[DATA PROVIDED Boundary: Start]
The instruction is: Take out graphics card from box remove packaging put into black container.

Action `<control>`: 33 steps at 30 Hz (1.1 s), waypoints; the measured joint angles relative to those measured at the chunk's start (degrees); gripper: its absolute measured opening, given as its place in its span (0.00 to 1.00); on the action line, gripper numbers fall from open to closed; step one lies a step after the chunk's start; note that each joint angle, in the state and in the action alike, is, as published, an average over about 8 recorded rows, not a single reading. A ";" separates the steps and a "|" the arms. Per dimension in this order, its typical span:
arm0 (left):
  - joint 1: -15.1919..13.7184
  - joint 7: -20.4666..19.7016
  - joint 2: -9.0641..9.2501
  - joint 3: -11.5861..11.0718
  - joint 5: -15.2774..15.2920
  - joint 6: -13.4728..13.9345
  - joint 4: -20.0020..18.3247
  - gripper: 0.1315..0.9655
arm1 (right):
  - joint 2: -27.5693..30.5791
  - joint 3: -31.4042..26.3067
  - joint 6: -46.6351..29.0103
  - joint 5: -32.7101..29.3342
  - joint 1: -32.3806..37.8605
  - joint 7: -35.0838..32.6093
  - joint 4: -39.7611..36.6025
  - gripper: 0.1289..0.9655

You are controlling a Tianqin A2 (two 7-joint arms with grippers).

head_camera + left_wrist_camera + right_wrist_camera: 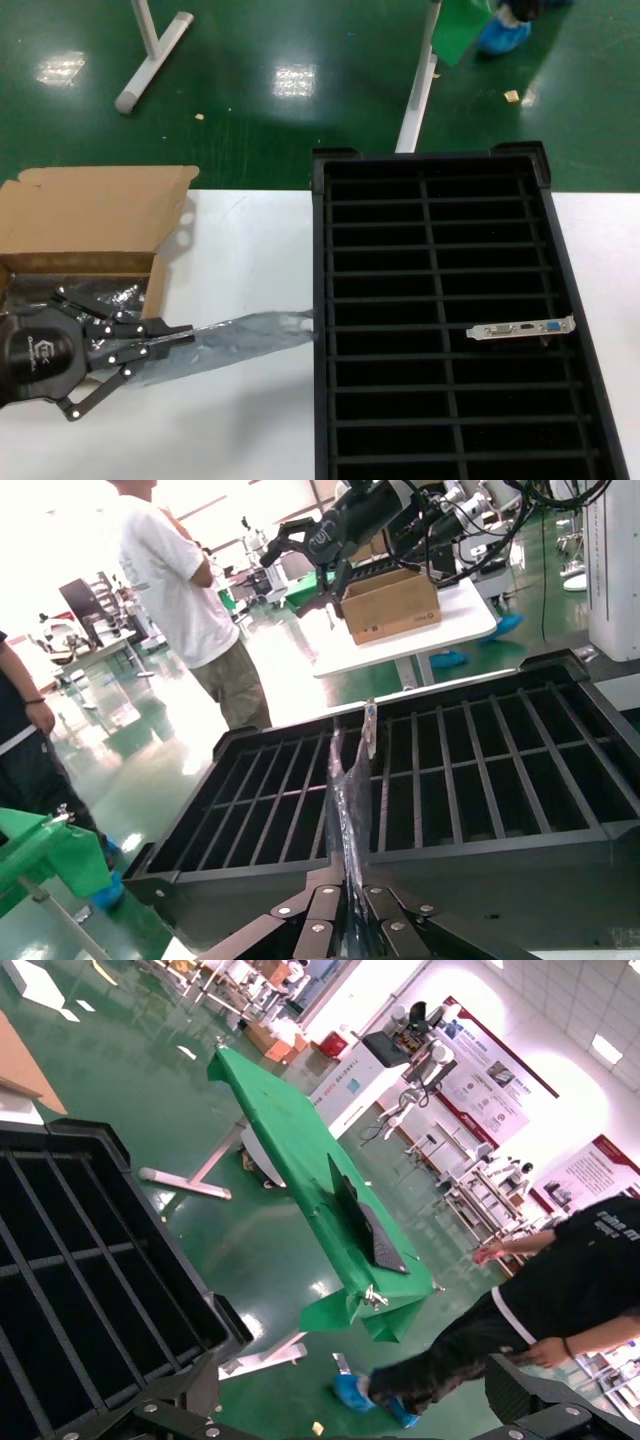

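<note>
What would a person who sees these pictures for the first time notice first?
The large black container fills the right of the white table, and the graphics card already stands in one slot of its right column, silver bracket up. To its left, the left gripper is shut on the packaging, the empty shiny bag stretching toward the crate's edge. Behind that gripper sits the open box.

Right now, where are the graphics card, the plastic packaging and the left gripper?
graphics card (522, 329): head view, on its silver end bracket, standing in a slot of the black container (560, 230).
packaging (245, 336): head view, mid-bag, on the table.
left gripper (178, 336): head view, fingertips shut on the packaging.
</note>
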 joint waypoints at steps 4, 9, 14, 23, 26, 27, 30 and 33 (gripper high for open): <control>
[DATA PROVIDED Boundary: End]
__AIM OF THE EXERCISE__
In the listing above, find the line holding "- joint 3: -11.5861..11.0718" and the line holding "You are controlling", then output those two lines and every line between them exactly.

__EXERCISE OUTPUT__
  - joint 3: -11.5861..11.0718
  - joint 5: -15.2774..15.2920
  - joint 6: -13.4728..13.9345
  - joint 4: -20.0020..18.3247
  - gripper: 0.1315..0.9655
arm1 (right):
  - joint 2: -27.5693..30.5791
  - joint 3: -31.4042..26.3067
  - joint 6: -46.6351..29.0103
  - joint 5: -32.7101..29.3342
  - joint 1: -32.3806..37.8605
  - joint 7: -35.0838..32.6093
  - joint 4: -39.7611..36.6025
  - gripper: 0.1289..0.9655

You are controlling a Tianqin A2 (two 7-joint arms with grippers).

Nothing remains to add to the answer.